US 11,855,970 B2
Systems and methods for blind multimodal learning
Gharib Gharibi, Overland Park, MO (US); Greg Storm, Kansas City, MO (US); Ravi Patel, Kansas City, MO (US); and Riddhiman Das, Parkville, MO (US)
Assigned to TripleBlind, Inc., Kansas City, MO (US)
Filed by TripleBlind, Inc., Kansas City, MO (US)
Filed on Sep. 7, 2022, as Appl. No. 17/939,351.
Application 17/939,351 is a continuation of application No. 17/743,887, filed on May 13, 2022, granted, now 11,531,782.
Application 17/743,887 is a continuation of application No. 17/742,808, filed on May 12, 2022, granted, now 11,599,671.
Application 17/742,808 is a continuation of application No. 17/180,475, filed on Feb. 19, 2021.
Application 17/180,475 is a continuation in part of application No. 17/176,530, filed on Feb. 16, 2021.
Application 17/176,530 is a continuation in part of application No. 16/828,085, filed on Mar. 24, 2020, granted, now 11,582,203.
Application 17/176,530 is a continuation of application No. 16/828,354, filed on Mar. 24, 2020, granted, now 10,924,460, issued on Feb. 16, 2021.
Application 17/180,475 is a continuation in part of application No. 16/828,420, filed on Mar. 24, 2020, granted, now 11,363,002, issued on Jun. 14, 2022.
Application 16/828,420 is a continuation in part of application No. 16/828,216, filed on Mar. 24, 2020.
Claims priority of provisional application 63/241,255, filed on Sep. 7, 2021.

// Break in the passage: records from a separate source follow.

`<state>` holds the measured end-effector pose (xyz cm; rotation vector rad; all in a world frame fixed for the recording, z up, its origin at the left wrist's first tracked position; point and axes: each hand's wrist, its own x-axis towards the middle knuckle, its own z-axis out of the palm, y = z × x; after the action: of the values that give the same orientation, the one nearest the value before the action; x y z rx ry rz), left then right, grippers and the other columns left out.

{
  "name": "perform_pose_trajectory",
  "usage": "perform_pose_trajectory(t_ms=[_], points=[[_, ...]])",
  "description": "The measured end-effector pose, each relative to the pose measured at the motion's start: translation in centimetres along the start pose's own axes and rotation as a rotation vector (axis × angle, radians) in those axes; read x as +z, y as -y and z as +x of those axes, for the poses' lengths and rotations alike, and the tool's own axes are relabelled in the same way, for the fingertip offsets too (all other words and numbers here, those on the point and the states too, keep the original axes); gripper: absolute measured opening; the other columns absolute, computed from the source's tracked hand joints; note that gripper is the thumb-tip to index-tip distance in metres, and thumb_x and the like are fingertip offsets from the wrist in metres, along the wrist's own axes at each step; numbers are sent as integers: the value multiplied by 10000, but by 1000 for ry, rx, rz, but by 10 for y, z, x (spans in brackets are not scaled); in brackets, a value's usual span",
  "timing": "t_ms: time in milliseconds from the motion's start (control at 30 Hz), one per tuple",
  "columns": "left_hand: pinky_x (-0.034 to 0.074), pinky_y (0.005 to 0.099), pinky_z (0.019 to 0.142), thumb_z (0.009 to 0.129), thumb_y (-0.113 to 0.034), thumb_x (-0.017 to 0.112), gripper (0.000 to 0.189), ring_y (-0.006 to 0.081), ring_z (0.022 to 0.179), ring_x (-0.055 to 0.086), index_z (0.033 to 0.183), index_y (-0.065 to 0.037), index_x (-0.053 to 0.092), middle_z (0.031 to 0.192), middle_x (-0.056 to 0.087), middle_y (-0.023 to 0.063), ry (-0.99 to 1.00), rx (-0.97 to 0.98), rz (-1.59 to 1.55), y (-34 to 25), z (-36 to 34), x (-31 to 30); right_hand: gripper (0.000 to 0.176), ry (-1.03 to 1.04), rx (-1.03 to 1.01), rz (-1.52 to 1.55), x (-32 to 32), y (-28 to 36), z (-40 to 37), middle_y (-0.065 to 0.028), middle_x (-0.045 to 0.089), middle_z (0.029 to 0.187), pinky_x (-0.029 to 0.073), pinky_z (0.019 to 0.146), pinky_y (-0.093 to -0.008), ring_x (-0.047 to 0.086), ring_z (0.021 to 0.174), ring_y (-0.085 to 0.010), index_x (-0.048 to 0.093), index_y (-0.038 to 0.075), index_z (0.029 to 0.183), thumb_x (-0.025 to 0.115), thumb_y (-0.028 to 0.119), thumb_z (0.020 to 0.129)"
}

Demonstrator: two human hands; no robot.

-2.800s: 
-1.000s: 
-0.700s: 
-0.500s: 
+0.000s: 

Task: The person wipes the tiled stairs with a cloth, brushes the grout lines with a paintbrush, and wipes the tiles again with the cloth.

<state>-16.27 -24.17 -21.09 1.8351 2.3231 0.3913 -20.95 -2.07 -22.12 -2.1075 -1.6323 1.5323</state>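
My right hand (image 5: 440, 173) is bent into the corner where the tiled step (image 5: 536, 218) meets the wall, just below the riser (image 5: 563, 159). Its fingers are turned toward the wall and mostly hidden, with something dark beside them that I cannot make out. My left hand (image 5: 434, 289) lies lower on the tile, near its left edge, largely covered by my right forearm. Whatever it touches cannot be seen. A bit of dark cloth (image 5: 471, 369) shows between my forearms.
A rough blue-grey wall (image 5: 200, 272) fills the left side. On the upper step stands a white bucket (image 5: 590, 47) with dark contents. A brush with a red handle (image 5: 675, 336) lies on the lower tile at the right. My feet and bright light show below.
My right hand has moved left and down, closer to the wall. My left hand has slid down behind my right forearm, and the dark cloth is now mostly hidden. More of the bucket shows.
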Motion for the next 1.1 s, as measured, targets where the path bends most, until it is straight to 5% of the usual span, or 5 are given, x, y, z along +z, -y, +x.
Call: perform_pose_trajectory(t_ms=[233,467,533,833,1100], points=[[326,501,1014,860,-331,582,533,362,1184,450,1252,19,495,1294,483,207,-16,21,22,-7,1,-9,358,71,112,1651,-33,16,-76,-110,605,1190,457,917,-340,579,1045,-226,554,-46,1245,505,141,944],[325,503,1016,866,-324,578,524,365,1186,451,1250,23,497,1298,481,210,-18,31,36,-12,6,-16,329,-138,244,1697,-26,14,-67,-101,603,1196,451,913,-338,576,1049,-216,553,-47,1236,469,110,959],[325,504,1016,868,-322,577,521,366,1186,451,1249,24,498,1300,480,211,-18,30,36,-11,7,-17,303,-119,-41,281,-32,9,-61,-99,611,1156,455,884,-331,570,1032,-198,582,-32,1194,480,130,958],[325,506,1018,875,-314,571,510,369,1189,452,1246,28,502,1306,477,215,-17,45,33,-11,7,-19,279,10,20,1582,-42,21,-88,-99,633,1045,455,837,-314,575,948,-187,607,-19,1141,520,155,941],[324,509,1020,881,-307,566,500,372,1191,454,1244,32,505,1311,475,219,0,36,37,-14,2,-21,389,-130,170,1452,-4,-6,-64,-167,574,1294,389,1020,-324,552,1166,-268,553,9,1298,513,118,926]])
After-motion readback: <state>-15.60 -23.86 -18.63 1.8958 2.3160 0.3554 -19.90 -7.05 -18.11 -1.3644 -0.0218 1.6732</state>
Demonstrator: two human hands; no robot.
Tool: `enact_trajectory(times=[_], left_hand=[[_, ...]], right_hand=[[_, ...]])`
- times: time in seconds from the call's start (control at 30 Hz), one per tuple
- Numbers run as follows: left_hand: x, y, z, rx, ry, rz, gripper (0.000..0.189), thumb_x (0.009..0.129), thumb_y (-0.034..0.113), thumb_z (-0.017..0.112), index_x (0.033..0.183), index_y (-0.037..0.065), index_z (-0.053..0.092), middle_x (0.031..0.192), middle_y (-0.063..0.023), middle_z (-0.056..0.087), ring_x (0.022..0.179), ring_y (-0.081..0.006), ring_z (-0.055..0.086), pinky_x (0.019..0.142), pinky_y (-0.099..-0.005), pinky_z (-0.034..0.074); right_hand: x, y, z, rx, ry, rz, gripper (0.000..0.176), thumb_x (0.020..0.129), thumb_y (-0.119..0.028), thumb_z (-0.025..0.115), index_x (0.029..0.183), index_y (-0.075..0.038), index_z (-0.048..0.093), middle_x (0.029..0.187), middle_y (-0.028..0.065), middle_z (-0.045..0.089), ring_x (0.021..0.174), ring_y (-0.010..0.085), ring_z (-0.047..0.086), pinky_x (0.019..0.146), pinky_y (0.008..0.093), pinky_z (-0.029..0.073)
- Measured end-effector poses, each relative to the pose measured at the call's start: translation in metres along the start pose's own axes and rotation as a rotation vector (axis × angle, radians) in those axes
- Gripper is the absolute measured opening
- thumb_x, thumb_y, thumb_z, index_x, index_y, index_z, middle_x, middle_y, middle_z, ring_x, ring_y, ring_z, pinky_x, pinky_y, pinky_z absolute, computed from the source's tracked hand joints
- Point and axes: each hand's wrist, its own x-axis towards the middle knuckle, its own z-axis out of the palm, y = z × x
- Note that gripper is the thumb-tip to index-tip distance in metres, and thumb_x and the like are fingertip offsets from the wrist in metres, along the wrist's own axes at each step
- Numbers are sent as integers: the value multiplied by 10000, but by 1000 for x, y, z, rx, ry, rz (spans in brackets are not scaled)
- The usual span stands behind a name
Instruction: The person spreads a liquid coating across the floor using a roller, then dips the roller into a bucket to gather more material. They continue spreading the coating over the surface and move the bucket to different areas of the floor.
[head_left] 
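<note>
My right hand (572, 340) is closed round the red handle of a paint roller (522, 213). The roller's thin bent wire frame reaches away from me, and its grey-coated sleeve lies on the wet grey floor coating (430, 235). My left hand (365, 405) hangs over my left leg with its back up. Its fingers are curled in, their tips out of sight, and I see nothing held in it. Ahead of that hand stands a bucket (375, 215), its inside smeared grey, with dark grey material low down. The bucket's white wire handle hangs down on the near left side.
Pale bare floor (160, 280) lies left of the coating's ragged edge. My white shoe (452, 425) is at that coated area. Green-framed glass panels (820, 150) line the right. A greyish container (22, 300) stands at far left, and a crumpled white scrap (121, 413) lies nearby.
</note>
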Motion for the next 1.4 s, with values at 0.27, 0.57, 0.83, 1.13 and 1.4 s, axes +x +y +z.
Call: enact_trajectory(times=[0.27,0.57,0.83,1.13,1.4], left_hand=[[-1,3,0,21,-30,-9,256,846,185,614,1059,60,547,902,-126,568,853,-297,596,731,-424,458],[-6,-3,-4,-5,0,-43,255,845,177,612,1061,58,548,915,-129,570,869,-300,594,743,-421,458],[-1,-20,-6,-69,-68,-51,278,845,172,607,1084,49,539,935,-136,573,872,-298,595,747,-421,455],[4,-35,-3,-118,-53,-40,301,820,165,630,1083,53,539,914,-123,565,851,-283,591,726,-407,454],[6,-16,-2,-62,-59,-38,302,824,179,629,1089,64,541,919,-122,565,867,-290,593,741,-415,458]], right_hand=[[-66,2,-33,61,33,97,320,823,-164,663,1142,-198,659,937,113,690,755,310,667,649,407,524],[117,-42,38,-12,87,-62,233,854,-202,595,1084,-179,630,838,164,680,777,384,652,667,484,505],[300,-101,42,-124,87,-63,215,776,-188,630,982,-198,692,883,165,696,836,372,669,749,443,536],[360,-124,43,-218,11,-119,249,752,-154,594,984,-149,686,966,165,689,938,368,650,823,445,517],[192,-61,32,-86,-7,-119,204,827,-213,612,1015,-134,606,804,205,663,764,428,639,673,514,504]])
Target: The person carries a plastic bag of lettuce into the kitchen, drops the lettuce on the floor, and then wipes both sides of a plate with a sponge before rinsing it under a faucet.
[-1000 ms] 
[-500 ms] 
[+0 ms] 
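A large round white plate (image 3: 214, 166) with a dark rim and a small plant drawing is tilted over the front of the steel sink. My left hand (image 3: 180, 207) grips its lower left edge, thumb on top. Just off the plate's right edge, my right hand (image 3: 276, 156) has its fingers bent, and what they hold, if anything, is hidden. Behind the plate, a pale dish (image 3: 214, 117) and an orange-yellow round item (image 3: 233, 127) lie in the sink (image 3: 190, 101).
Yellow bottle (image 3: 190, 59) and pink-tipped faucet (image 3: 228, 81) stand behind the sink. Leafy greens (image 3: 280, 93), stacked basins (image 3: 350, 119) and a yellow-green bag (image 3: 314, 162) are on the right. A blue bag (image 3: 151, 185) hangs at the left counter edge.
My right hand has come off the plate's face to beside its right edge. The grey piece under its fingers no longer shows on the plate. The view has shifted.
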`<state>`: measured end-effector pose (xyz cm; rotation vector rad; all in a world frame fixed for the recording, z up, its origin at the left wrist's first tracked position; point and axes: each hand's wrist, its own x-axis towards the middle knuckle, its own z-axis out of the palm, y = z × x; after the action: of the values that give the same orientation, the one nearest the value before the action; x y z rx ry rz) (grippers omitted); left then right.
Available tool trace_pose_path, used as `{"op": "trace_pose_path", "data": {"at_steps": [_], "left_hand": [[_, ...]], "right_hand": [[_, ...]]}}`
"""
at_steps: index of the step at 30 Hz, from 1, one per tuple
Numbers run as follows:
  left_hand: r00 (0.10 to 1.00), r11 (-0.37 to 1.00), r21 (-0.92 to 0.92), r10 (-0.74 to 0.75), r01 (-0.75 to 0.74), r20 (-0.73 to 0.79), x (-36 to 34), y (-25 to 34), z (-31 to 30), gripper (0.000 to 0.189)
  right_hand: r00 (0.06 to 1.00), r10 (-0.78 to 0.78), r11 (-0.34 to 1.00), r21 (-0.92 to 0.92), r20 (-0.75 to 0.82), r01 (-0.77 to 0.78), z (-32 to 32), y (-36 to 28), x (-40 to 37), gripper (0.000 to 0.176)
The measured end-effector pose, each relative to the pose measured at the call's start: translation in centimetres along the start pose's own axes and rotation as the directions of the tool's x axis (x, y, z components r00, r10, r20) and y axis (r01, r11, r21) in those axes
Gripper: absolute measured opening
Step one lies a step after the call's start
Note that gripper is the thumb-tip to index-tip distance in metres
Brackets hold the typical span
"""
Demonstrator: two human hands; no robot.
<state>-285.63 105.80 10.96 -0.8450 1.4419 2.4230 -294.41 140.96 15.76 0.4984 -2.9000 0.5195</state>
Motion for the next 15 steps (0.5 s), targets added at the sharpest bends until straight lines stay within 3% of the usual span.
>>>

Claims priority of provisional application 63/020,930, filed on May 6, 2020.
Claims priority of provisional application 62/948,105, filed on Dec. 13, 2019.
Prior Publication US 2023/0074339 A1, Mar. 9, 2023
Int. Cl. H04L 9/40 (2022.01); G06N 3/082 (2023.01); H04L 9/00 (2022.01); G06F 17/16 (2006.01); G06N 3/04 (2023.01); H04L 9/06 (2006.01); G06F 18/24 (2023.01); G06F 18/2113 (2023.01); G06N 3/098 (2023.01); G06N 3/048 (2023.01); G06F 16/13 (2019.01); G06F 21/62 (2013.01)
CPC H04L 63/0428 (2013.01) [G06F 16/13 (2019.01); G06F 17/16 (2013.01); G06F 18/2113 (2023.01); G06F 18/24 (2023.01); G06F 21/6245 (2013.01); G06N 3/04 (2013.01); G06N 3/048 (2023.01); G06N 3/082 (2013.01); G06N 3/098 (2023.01); H04L 9/008 (2013.01); H04L 9/0625 (2013.01); H04L 2209/46 (2013.01)] 19 Claims
OG exemplary drawing
 
1. A method comprising:
creating, at a server device and based on assembled data from n client devices, a neural network having n bottom portions and a top portion, wherein the assembled data comprises different types of data;
transmitting, from the server device, each respective bottom portion of the n bottom portions to a respective client device of n client devices;
during a training iteration for training the neural network:
accepting, at the server device, a respective output from each respective bottom portion of the neural network to yield a plurality of respective outputs;
joining the plurality of respective outputs at a fusion layer on the server device to generate fused respective outputs;
passing the fused respective outputs to the top portion of the neural network;
carrying out a forward propagation step at the top portion of neural network;
calculating a loss value after the forward propagation step;
calculating a set of gradients of the loss value with respect to server-side model parameters; and
passing, from the server device, respective subsets of set of gradients of the fusion layer from the server device to a respective client device of the n client devices, wherein each of the n client devices calculates a local set of gradients corresponding to their local models, which is used to update local parameters associated with respective local models on the respective client device to yield a respective trained bottom portion of the neural network; and
after training, receiving and combining the respective trained bottom portion of the neural network from each respective client device into a combined model.